Maybe this is useful. What I do is to use the ThreadPools package to control exactly to which thread each computation goes, and I control manually how many threads are being used all the time. This is useful for trivially parallelizable tasks, as it seems that yours is. One detail is that one needs to submit Threads.nthreads()-1 tasks, leaving thread 1 free for the main thread to control the execution of the others. Otherwise, if one of the long calculations enters into thread 1, the submission of new calculations to other threads will be stalled.
nspawn = 4 # Number of threads that will be used (typically Threads.nthreads()-1)
itask = 0
ndone = 0
free = ones(Bool,nspawn) # Vector that will store if the thread is free
t = Vector{Task}(undef,nspawn) # Vector that will manage the tasks
while ndone < ntasks
# Launch for each free thread the computation one computation
while itask < ntasks && count(free) > 0
ifree = findfirst(x->x==true,free)
# Submit next task
itask += 1
#ifree+1 is to avoid using thread number 1
t[ifree] = ThreadPools.@tspawnat ifree+1 run_the_calculation
free[ifree] = false
end
# Wait a little bit before checking
sleep(0.1)
# Check thread status
for ispawn in 1:nspawn
if ! free[ispawn]
if istaskfailed(t[ispawn])
error(" Computation failed in thread: $ispawn", fetch(t[ispawn]))
end
if istaskdone(t[ispawn])
ndone += 1
free[ispawn] = true
# fetch data for this run...
# Do garbage collection (I needed this in my case)

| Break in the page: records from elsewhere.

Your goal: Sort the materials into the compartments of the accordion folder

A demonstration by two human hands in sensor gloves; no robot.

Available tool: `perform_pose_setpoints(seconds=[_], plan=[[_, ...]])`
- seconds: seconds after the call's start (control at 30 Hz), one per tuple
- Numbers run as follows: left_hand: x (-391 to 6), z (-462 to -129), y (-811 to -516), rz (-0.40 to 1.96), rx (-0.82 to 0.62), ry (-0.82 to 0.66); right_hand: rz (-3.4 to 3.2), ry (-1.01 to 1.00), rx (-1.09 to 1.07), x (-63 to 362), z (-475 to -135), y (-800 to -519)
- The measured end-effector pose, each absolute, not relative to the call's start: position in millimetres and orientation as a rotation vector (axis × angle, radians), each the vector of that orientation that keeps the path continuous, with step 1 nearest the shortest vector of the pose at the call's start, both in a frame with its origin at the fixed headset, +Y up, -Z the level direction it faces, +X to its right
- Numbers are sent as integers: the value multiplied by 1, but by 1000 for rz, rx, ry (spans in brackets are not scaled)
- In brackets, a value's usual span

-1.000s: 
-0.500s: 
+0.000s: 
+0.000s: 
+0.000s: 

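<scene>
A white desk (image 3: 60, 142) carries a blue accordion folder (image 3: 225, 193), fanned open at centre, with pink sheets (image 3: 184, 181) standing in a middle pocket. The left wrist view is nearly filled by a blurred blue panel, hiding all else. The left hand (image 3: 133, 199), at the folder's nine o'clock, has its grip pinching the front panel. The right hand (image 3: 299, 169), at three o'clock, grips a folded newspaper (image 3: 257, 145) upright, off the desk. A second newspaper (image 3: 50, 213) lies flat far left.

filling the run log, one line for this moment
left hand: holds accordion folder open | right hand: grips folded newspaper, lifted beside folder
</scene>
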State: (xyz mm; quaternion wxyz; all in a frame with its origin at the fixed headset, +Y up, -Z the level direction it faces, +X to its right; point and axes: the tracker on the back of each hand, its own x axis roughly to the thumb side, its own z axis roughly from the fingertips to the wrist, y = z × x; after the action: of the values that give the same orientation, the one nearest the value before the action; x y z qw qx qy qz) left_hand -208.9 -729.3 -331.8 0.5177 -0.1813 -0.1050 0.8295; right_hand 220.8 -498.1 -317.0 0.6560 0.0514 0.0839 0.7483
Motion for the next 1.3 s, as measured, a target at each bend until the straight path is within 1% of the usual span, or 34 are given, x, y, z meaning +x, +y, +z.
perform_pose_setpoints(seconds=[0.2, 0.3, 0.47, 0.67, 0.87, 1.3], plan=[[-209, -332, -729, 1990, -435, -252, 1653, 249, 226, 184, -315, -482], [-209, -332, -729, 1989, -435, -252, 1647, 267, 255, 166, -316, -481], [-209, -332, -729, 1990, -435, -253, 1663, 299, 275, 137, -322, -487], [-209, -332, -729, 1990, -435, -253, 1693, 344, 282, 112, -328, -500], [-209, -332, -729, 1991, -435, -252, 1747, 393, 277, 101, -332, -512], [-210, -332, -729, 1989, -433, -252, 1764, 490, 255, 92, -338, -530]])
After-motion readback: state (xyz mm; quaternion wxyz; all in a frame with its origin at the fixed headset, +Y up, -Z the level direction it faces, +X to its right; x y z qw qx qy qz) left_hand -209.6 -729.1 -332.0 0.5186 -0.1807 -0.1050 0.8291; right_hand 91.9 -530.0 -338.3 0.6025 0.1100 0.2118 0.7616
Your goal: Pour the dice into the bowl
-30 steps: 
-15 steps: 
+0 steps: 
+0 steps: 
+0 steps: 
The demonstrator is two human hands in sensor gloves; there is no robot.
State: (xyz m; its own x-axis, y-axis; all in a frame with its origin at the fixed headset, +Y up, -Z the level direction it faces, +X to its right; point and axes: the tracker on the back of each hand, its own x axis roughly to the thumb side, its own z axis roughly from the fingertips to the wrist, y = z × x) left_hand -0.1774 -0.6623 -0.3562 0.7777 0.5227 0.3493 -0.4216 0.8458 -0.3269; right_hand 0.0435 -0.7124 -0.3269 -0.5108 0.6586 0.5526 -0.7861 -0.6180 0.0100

if options.GC && (Sys.free_memory() / Sys.total_memory() < 0.1)
GC.gc()
end
end
end
end
You can create one worker (one Task) for each workspace, where each worker receives inputs from a Channel:
function eachstuff(input, w)
s = size(w,1)
# Fill the buffer with something:
x = randn(StableRNG(input), s)
for k in 1:s
xk = x[k]
@simd for j in 1:s
xj = x[j]
@inbounds w[j,k] = exp(-abs(xj-xk))
end
end
# Put the computed value in your output array:
w_fact = cholesky!(w)
logdet(w_fact)
end
function dostuff(n, spaces)
outputs = zeros(n)
chn = Channel{Int}(n) do chn
for input = 1 : n
put!(chn, input)
end
end
workers = collect(Threads.@spawn(for input = chn
outputs[input] = eachstuff(input, spaces[$k])
end) for k = eachindex(spaces))
foreach(wait, workers)
outputs
end
If you wish, you can create only min(length(spaces), Threads.nthreads()) workers to guarantee that you are not creating more workers than you can run on parallel.
Hey @lmiq and @lucas711642—thank you so much for your responses! They are both incredibly helpful. These examples and the docs for some keywords that I didn’t know to be looking for—like Task—are all wonderful. I wish I could mark them both as solutions. Thanks again!